[ACTIVITY]: Every line below that mentions the word "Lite" should be copied out.

[DATA SECTION]:
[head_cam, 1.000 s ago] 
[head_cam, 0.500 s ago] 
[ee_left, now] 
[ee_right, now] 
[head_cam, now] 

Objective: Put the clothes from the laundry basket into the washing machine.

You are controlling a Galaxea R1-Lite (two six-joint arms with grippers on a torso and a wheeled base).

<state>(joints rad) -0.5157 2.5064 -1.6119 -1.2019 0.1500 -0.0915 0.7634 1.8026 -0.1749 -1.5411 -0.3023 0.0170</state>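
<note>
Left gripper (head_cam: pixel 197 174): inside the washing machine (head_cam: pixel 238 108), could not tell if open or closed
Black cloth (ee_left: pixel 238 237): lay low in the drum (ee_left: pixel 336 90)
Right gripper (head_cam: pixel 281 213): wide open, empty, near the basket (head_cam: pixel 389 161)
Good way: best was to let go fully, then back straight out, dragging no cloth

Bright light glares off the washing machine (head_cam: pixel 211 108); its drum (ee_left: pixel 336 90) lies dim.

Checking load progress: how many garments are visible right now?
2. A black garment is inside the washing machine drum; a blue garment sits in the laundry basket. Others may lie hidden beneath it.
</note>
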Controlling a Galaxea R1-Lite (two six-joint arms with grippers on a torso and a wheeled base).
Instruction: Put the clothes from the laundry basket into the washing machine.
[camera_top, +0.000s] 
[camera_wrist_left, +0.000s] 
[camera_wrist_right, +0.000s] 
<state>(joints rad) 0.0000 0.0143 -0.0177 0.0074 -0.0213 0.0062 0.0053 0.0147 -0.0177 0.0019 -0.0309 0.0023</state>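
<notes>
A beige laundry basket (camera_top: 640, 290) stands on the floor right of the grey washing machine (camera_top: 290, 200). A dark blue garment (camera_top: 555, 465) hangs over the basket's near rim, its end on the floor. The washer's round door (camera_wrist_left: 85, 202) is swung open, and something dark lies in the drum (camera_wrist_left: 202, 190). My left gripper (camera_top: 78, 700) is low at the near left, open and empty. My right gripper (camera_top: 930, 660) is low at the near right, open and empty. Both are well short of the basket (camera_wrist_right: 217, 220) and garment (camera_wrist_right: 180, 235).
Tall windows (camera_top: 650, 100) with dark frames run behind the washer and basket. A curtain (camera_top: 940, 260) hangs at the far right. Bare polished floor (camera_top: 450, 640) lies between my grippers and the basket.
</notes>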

[TASK SOLUTION]:
You are controlling a Galaxea R1-Lite (two six-joint arms with grippers on a torso and a wheeled base).
Controlling a Galaxea R1-Lite (two six-joint arms with grippers on a torso and a wheeled base).

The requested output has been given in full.